Er sah leidenschaftlich bewegt mit brennenden Augen zu ihr auf. Eine zarte Blutwelle stieg ihr verräterisch in das Gesicht, doch sie wollte nicht verstehen.

»Und – – und werden Sie wieder geliebt?« kam es zögernd von ihren Lippen mit der Bemühung, Haltung zu bewahren und ihre Verwirrung zu unterdrücken.

»Nein, ich war zu stolz, um diese Liebe zu werben. Und – sie hat einem anderen ihr Wort gegeben. In gänzlicher Unkenntnis wahren Manneswertes und ohne eine Ahnung von der Seligkeit echter Liebe. Oh, wie bald wollte ich es sie lehren! – – Edith, wozu raten Sie mir? Soll ich den Kampf aufnehmen, glauben Sie, daß es möglich wäre, alle Schranken niederzureißen, jedes äußere Hindernis zu verlachen, um der Liebe willen? Könnten Sie sich vorstellen, daß ein Weib für den Mann ihrer Liebe auf alle Vorrechte von Geburt und Stellung verzichtet, um mit ihm Hand in Hand zu gehen, ob auch der Weg durch Dornen und Nesseln führt?«

Er hatte im leidenschaftlichen Drang der Erregung ihre Hand ergriffen, vor ihr im Grase liegend, sein ganzes Wesen stand in loderndem Feuer, das zündend in ihr Blut überging. Wie hypnotisiert von der Kraft und Glut des Mannes zu ihren Füßen starrte sie ihn an. Er war schön wie ein Sommertag in seiner brausenden Fülle. Und ringsumher das Schweigen des Waldes mit seiner weltentrückten Einsamkeit.

Einen Augenblick war es, als wollte etwas Hartes, Totes in ihr zerbrechen, als poche und klopfe in der Tiefe ein heißer Lebensquell, doch er war nicht stark genug, um den Stein zu sprengen und fortzuwälzen, der ihn verschloß, den Stein einer angelernten Kultur. Ein Schwergewicht hielt ihn nieder, das sofort mechanisch seine Wirkung ausübte, weil darauf eingestellt.
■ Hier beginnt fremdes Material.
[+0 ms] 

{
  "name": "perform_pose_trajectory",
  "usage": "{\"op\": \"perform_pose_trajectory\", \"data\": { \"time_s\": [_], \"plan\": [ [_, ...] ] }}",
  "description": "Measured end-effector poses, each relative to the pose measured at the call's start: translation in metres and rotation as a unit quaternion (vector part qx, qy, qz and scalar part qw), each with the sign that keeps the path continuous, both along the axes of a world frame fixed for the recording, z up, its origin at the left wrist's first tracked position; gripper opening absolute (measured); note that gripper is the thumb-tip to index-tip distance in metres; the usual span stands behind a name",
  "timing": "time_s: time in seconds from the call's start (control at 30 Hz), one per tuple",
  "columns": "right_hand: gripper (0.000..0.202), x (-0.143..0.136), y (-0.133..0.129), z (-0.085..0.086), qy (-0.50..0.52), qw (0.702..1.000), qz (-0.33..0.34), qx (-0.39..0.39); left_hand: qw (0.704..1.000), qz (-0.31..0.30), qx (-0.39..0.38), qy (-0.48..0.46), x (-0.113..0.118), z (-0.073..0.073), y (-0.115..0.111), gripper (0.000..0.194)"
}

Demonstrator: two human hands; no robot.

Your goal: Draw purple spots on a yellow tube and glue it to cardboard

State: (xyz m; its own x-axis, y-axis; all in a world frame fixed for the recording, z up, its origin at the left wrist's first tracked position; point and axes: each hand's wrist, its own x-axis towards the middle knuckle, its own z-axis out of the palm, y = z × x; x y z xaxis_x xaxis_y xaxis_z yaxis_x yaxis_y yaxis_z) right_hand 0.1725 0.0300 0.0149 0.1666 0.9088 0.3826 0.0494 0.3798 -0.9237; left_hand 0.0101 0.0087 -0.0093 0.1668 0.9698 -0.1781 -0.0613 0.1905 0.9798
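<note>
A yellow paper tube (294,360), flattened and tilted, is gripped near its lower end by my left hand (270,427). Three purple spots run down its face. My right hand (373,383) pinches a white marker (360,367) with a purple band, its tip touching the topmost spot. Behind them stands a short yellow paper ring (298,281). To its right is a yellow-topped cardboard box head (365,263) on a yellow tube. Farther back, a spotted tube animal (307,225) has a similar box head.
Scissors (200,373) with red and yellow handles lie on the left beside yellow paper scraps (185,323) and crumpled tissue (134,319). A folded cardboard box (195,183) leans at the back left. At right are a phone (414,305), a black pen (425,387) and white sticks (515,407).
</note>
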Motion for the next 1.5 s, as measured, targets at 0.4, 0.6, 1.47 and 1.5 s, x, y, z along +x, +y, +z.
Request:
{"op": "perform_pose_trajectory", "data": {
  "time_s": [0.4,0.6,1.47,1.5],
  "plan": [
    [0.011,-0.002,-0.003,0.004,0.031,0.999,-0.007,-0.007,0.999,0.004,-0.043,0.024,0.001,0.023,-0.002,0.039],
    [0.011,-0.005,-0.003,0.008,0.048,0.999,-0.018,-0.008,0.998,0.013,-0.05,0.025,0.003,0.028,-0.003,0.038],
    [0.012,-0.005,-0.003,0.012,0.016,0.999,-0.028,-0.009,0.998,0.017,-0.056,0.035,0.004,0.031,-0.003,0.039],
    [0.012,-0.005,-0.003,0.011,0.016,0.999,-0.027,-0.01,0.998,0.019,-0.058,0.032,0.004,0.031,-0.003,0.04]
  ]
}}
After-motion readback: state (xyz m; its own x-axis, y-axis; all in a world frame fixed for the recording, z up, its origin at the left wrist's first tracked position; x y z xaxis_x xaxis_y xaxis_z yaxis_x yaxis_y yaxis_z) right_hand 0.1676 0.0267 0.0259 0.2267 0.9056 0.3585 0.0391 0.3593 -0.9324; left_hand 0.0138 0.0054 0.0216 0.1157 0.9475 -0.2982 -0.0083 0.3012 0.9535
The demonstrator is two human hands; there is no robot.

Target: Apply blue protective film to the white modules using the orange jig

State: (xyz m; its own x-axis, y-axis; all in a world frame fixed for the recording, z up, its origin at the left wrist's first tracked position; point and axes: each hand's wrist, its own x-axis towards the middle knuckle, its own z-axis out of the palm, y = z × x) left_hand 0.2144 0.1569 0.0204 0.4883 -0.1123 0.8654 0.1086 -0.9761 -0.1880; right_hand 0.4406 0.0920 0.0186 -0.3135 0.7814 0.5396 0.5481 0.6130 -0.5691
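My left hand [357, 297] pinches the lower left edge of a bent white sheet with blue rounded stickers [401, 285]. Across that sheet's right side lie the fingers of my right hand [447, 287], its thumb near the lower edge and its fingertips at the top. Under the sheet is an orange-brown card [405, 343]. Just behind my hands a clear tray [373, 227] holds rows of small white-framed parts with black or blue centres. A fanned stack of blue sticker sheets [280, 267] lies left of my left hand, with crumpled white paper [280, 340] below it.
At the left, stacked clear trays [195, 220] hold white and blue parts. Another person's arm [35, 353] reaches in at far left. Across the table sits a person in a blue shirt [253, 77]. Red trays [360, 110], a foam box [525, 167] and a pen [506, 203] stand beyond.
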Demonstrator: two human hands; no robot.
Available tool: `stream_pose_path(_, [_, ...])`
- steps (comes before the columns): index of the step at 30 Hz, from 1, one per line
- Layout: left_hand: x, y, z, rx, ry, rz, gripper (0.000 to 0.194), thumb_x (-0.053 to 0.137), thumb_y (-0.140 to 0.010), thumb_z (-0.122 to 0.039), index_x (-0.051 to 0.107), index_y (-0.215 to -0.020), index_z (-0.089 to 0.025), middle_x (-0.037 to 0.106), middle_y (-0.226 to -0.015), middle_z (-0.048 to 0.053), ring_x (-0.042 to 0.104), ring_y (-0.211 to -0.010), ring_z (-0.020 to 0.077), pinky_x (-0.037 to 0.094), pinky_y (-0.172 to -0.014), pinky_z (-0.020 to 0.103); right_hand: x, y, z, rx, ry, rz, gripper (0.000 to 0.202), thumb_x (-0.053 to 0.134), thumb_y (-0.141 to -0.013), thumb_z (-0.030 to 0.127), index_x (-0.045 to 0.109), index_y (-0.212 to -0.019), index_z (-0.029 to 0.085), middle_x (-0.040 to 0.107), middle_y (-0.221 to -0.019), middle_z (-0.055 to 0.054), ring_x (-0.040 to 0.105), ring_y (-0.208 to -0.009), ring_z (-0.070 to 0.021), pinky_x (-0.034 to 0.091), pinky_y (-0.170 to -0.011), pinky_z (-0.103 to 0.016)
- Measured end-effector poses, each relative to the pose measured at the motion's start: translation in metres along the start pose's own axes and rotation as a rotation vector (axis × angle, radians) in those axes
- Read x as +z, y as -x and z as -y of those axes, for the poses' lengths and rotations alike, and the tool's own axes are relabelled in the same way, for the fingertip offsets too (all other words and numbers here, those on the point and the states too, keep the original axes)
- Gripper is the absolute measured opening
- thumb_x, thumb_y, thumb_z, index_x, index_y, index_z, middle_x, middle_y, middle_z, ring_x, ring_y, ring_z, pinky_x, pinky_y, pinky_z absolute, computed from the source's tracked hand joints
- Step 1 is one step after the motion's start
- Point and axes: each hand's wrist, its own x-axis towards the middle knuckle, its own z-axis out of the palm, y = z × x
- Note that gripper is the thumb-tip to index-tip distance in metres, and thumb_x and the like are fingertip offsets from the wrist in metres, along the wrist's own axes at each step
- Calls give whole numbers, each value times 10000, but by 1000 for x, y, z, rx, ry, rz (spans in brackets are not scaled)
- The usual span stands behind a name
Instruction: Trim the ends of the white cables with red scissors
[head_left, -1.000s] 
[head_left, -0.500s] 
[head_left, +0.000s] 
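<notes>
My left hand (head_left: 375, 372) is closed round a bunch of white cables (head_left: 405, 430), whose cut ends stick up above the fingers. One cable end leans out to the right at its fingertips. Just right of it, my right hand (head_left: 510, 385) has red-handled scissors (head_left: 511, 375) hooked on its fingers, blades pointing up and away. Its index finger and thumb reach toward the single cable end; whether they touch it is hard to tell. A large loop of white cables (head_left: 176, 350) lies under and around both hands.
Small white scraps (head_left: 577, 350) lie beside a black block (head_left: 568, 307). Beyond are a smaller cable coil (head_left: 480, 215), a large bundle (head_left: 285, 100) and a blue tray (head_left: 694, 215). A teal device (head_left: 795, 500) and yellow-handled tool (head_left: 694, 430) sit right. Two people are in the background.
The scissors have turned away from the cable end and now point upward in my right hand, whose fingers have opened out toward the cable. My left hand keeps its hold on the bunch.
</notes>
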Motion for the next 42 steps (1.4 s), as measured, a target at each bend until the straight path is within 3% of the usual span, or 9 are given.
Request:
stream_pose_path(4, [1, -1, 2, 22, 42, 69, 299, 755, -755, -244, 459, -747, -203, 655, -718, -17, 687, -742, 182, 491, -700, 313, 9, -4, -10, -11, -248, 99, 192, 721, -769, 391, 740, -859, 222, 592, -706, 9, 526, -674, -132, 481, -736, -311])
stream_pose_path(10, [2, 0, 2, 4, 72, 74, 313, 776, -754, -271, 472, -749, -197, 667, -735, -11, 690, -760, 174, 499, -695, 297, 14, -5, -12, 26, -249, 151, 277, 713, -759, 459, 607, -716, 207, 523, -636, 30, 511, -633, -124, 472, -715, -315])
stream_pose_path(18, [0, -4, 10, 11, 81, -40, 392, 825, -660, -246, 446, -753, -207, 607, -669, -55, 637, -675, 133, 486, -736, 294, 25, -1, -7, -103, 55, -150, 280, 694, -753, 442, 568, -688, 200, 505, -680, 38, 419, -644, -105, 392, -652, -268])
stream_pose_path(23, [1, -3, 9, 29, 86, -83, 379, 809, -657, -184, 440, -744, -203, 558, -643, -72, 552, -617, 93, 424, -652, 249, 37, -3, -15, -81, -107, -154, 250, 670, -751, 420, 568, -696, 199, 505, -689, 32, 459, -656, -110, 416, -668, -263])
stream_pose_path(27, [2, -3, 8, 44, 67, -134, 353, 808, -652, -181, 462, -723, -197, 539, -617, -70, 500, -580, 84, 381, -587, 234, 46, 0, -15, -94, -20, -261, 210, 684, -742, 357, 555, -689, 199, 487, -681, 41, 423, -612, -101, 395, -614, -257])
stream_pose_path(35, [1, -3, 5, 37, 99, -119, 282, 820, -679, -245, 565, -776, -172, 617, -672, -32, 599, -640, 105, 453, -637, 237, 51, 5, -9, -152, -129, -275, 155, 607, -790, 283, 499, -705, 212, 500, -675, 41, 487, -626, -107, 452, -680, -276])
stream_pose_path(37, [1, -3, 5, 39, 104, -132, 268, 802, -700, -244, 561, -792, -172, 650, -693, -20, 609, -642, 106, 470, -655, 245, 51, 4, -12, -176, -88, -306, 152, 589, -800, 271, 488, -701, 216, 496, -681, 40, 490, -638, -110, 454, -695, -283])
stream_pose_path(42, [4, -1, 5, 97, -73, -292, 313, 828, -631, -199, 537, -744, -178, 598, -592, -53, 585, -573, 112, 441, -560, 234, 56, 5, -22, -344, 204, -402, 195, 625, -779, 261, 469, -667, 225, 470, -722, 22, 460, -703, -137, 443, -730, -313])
Diese Schwerkraft lag in der Religion der herrschenden Kaste, ihre Vormachtstellung über alles zu schätzen – die erste und älteste Religion der Menschheit, so alt wie sie selbst.

Doch – – es lockte so süß mit tausend nie gehörten Stimmen in ein Zauberreich berauschender Wonne!

Zitternd erhob sie sich wie ein Wild, das der Jäger gestellt.

»Ich weiß es nicht – –« stammelte sie, tonlos, »ich kann darauf keine Antwort geben – – ich – –«

Er sprang auf und rang nach Fassung.

»Edith!«

Es kam wie ein Schrei aus tiefster Seelennot.

Im nächsten Augenblick hatte er sie in seine Arme gerissen und erstickte sie mit seinen heißen Küssen.

Tief im Walde verhallte das Lachen der Elster.